WHAT IS NEEDED:
Each entry below is to be duplicated precisely.

MATERIAL PROVIDED:
- Opening Delimiter -

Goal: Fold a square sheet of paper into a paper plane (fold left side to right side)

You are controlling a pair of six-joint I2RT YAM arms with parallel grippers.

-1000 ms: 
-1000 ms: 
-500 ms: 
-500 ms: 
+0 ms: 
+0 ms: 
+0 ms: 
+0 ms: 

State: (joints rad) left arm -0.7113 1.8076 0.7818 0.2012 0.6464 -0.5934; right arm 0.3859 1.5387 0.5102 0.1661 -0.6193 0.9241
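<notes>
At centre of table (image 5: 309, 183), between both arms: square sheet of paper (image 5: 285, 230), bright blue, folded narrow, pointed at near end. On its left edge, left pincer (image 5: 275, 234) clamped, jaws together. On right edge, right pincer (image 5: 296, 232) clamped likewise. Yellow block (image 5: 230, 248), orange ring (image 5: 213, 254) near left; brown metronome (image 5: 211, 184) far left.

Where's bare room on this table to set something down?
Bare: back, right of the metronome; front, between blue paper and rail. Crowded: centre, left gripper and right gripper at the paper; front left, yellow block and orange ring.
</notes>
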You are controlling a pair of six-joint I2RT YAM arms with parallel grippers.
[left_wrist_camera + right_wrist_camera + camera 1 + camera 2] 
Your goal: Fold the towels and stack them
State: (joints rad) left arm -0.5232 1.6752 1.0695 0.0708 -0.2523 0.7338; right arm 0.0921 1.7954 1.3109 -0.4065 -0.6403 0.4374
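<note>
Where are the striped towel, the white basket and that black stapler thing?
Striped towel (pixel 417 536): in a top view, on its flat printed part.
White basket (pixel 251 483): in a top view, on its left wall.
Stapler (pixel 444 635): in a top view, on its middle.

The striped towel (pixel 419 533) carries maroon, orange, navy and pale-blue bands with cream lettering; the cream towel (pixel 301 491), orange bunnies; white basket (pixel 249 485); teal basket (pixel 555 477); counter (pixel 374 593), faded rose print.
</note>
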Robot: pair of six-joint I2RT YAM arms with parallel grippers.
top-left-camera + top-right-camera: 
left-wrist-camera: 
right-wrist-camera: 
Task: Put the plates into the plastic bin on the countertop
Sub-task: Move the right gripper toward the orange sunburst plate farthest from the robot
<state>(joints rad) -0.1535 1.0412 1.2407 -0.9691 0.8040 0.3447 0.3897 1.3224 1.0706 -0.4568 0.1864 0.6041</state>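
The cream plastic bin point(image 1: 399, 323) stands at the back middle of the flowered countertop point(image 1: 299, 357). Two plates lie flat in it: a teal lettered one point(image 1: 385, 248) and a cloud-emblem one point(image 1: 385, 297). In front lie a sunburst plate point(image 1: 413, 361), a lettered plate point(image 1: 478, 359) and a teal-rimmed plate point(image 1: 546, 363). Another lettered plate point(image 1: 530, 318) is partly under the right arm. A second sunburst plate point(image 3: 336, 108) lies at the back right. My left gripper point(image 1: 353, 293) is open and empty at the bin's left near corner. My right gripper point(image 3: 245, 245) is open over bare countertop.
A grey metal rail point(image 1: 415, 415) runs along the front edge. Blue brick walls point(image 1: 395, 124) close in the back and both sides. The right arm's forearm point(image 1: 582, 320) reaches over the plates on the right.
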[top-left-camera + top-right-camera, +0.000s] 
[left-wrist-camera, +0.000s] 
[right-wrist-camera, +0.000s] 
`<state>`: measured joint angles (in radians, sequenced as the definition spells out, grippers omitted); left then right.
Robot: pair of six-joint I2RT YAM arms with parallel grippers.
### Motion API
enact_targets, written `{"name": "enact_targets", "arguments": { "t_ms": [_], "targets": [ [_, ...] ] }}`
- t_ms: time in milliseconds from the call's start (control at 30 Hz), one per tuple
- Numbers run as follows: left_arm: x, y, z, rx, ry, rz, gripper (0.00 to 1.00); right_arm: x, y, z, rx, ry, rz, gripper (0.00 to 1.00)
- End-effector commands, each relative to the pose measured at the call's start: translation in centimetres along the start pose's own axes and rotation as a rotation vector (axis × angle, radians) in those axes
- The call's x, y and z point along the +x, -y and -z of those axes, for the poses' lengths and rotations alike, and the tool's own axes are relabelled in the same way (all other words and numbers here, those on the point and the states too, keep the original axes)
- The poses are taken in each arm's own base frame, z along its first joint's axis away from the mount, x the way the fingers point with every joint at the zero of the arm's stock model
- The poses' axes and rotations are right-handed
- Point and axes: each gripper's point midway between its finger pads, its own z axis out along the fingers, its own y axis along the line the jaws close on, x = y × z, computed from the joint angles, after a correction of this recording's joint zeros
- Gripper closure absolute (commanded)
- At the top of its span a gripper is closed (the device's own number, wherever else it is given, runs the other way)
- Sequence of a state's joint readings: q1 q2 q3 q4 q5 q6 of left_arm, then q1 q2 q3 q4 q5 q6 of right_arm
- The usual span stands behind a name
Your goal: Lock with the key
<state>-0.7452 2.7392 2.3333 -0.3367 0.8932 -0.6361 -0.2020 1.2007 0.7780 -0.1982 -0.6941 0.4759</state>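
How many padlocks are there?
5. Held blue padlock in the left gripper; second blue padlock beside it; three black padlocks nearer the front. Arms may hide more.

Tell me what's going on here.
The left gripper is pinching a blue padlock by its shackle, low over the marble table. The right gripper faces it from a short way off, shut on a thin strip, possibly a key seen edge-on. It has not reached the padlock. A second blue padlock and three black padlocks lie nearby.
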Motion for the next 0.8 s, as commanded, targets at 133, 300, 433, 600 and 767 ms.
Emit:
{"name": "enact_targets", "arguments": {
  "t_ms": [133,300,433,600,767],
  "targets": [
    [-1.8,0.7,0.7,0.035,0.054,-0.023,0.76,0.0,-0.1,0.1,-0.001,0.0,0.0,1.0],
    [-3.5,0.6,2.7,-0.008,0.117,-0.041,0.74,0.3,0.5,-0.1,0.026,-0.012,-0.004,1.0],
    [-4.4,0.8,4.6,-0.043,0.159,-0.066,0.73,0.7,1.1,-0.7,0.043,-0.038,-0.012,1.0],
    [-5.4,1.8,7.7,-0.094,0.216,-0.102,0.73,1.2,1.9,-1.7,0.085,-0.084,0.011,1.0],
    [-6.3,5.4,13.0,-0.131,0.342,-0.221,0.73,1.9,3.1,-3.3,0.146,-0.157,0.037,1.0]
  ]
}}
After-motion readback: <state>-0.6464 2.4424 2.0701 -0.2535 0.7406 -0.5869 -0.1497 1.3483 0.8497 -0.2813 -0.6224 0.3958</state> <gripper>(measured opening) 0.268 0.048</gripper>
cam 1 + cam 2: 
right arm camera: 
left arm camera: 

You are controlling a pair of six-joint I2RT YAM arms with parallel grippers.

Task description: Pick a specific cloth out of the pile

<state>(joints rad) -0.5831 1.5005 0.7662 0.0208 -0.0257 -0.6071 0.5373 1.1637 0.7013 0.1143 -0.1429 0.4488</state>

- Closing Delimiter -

RESPONSE AREA:
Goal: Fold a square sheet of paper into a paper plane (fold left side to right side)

You are controlling a pair of six-joint I2RT YAM arms with parallel grippers.

-1000 ms: 
-1000 ms: 
-500 ms: 
-500 ms: 
+0 ms: 
+0 ms: 
+0 ms: 
+0 ms: 

State: (joints rad) left arm -0.7113 1.8076 0.7818 0.2012 0.6464 -0.5934; right arm 0.3859 1.5387 0.5102 0.1661 -0.6193 0.9241
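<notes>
At centre of table (image 5: 309, 183), between both arms: square sheet of paper (image 5: 285, 230), bright blue, folded narrow, pointed at near end. On its left edge, left pincer (image 5: 275, 234) clamped, jaws together. On right edge, right pincer (image 5: 296, 232) clamped likewise. Yellow block (image 5: 230, 248), orange ring (image 5: 213, 254) near left; brown metronome (image 5: 211, 184) far left.

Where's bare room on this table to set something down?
Bare: back, right of the metronome; front, between blue paper and rail. Crowded: centre, left gripper and right gripper at the paper; front left, yellow block and orange ring.
</notes>
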You are controlling a pair of six-joint I2RT YAM arms with parallel grippers.
[left_wrist_camera + right_wrist_camera + camera 1 + camera 2] 
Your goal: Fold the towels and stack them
State: (joints rad) left arm -0.5232 1.6752 1.0695 0.0708 -0.2523 0.7338; right arm 0.0921 1.7954 1.3109 -0.4065 -0.6403 0.4374
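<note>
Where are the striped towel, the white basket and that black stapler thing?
Striped towel (pixel 417 536): in a top view, on its flat printed part.
White basket (pixel 251 483): in a top view, on its left wall.
Stapler (pixel 444 635): in a top view, on its middle.

The striped towel (pixel 419 533) carries maroon, orange, navy and pale-blue bands with cream lettering; the cream towel (pixel 301 491), orange bunnies; white basket (pixel 249 485); teal basket (pixel 555 477); counter (pixel 374 593), faded rose print.
</note>
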Robot: pair of six-joint I2RT YAM arms with parallel grippers.
top-left-camera + top-right-camera: 
left-wrist-camera: 
right-wrist-camera: 
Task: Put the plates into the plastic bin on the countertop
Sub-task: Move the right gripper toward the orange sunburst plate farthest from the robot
<state>(joints rad) -0.1535 1.0412 1.2407 -0.9691 0.8040 0.3447 0.3897 1.3224 1.0706 -0.4568 0.1864 0.6041</state>
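The cream plastic bin point(image 1: 399, 323) stands at the back middle of the flowered countertop point(image 1: 299, 357). Two plates lie flat in it: a teal lettered one point(image 1: 385, 248) and a cloud-emblem one point(image 1: 385, 297). In front lie a sunburst plate point(image 1: 413, 361), a lettered plate point(image 1: 478, 359) and a teal-rimmed plate point(image 1: 546, 363). Another lettered plate point(image 1: 530, 318) is partly under the right arm. A second sunburst plate point(image 3: 336, 108) lies at the back right. My left gripper point(image 1: 353, 293) is open and empty at the bin's left near corner. My right gripper point(image 3: 245, 245) is open over bare countertop.
A grey metal rail point(image 1: 415, 415) runs along the front edge. Blue brick walls point(image 1: 395, 124) close in the back and both sides. The right arm's forearm point(image 1: 582, 320) reaches over the plates on the right.
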[top-left-camera + top-right-camera, +0.000s] 
[left-wrist-camera, +0.000s] 
[right-wrist-camera, +0.000s] 
`<state>`: measured joint angles (in radians, sequenced as the definition spells out, grippers omitted); left then right.
Robot: pair of six-joint I2RT YAM arms with parallel grippers.
### Motion API
enact_targets, written `{"name": "enact_targets", "arguments": { "t_ms": [_], "targets": [ [_, ...] ] }}`
- t_ms: time in milliseconds from the call's start (control at 30 Hz), one per tuple
- Numbers run as follows: left_arm: x, y, z, rx, ry, rz, gripper (0.00 to 1.00); right_arm: x, y, z, rx, ry, rz, gripper (0.00 to 1.00)
- End-effector commands, each relative to the pose measured at the call's start: translation in centimetres along the start pose's own axes and rotation as a rotation vector (axis × angle, radians) in those axes
- The call's x, y and z point along the +x, -y and -z of those axes, for the poses' lengths and rotations alike, and the tool's own axes are relabelled in the same way (all other words and numbers here, those on the point and the states too, keep the original axes)
- The poses are taken in each arm's own base frame, z along its first joint's axis away from the mount, x the way the fingers point with every joint at the zero of the arm's stock model
- The poses' axes and rotations are right-handed
- Point and axes: each gripper's point midway between its finger pads, its own z axis out along the fingers, its own y axis along the line the jaws close on, x = y × z, computed from the joint angles, after a correction of this recording's joint zeros
- Gripper closure absolute (commanded)
- At the top of its span a gripper is closed (the device's own number, wherever else it is given, runs the other way)
- Sequence of a state's joint readings: q1 q2 q3 q4 q5 q6 of left_arm, then q1 q2 q3 q4 q5 q6 of right_arm
- The usual span stands behind a name
Your goal: Lock with the key
<state>-0.7452 2.7392 2.3333 -0.3367 0.8932 -0.6361 -0.2020 1.2007 0.7780 -0.1982 -0.6941 0.4759</state>
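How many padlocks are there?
5. Held blue padlock in the left gripper; second blue padlock beside it; three black padlocks nearer the front. Arms may hide more.

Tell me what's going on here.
The left gripper is pinching a blue padlock by its shackle, low over the marble table. The right gripper faces it from a short way off, shut on a thin strip, possibly a key seen edge-on. It has not reached the padlock. A second blue padlock and three black padlocks lie nearby.
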Motion for the next 0.8 s, as commanded, targets at 133, 300, 433, 600 and 767 ms.
Emit:
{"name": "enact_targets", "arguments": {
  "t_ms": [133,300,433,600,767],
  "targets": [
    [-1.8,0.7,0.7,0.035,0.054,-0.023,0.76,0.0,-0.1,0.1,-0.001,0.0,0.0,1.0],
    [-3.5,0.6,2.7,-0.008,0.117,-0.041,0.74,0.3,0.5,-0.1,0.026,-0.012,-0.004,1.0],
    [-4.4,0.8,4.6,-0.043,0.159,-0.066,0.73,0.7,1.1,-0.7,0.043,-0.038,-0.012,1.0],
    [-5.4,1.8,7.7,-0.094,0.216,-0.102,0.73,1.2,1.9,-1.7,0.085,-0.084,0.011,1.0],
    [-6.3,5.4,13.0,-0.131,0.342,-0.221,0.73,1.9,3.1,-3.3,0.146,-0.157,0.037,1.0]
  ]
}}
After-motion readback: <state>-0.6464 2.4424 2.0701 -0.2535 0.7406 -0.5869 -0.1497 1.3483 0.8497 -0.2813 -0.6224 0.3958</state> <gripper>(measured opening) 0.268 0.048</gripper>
cam 1 + cam 2: 
right arm camera: 
left arm camera: 

You are controlling a pair of six-joint I2RT YAM arms with parallel grippers.

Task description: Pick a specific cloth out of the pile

<state>(joints rad) -0.5831 1.5005 0.7662 0.0208 -0.0257 -0.6071 0.5373 1.1637 0.7013 0.1143 -0.1429 0.4488</state>

No additional output is required for this exercise.